## EXERCISE BRIEF
Produce as output only the lines below starting at the line with "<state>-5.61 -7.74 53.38" and continuing through the line with "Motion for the", each one exactly as written.

(Source records)
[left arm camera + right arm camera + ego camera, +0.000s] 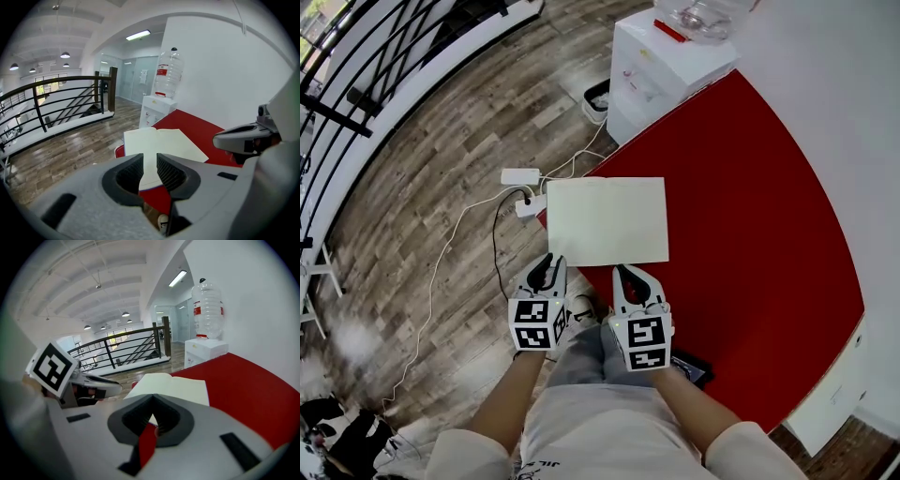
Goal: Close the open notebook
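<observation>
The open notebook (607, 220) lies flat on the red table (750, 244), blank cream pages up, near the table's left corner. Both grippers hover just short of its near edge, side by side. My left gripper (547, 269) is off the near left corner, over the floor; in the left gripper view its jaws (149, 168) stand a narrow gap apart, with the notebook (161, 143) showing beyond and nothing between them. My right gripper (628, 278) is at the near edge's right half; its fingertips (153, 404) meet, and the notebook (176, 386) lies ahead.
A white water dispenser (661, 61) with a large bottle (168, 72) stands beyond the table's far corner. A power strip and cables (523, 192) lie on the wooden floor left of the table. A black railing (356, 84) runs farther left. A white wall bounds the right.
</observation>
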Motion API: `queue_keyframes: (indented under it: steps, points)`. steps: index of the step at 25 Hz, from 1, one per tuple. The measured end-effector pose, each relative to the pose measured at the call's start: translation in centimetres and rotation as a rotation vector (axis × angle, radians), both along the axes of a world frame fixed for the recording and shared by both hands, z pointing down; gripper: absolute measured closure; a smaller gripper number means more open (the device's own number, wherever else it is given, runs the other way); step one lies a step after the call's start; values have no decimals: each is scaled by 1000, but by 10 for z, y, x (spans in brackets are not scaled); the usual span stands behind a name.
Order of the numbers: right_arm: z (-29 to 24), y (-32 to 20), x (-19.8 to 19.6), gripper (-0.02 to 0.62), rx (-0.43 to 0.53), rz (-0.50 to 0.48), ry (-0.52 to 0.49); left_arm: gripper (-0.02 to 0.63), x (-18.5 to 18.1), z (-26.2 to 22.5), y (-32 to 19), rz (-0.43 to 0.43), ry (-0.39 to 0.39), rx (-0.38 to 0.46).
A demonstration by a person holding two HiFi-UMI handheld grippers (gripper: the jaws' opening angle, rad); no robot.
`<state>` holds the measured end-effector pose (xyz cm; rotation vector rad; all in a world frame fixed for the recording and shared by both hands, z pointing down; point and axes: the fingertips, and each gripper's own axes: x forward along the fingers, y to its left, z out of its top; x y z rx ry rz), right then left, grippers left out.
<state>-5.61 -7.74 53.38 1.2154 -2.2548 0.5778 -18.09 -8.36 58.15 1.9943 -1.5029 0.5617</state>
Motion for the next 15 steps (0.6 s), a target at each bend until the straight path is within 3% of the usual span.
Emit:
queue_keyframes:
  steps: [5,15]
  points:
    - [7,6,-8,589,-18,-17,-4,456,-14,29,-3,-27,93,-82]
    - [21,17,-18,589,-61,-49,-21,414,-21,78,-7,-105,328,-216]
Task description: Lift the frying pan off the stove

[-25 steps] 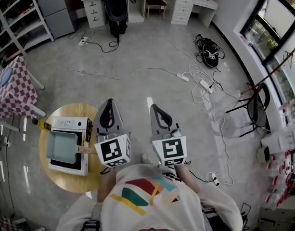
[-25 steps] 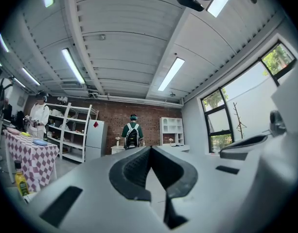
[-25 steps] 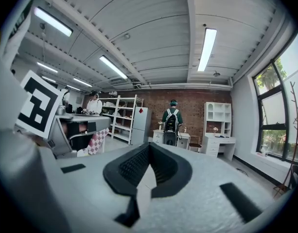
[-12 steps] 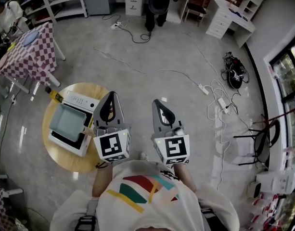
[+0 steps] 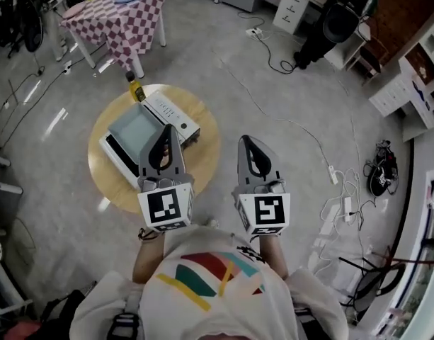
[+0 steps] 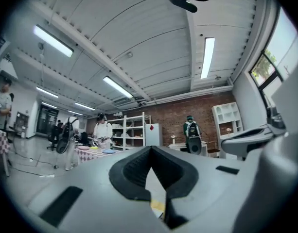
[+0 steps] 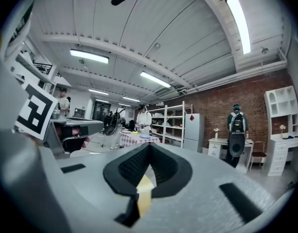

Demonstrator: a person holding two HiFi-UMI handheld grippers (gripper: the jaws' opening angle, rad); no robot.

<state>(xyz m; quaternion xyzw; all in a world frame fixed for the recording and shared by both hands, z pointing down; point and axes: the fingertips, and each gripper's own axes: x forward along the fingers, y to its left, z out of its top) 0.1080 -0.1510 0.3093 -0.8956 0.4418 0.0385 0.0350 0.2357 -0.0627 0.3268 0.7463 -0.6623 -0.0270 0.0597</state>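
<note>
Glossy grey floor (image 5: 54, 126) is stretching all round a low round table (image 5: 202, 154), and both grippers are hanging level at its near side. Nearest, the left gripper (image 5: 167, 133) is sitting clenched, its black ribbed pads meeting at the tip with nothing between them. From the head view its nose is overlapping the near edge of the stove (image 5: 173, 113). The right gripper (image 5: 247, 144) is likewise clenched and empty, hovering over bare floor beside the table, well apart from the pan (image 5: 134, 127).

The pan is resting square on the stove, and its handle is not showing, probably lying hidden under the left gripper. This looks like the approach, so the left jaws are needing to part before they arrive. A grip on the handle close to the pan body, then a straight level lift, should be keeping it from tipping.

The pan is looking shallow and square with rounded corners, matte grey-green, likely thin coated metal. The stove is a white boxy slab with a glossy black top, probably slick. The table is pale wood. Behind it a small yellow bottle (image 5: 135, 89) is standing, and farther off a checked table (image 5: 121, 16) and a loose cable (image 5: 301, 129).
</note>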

## ANSWER
<state>-5.61 -7.74 53.38 1.2154 -2.2548 0.5778 -18.09 -8.36 58.15 1.9943 -1.5029 0.5617</state>
Motion for the next 15 steps (0.6 s), a target at each bend until the straight path is within 3% of the usual span.

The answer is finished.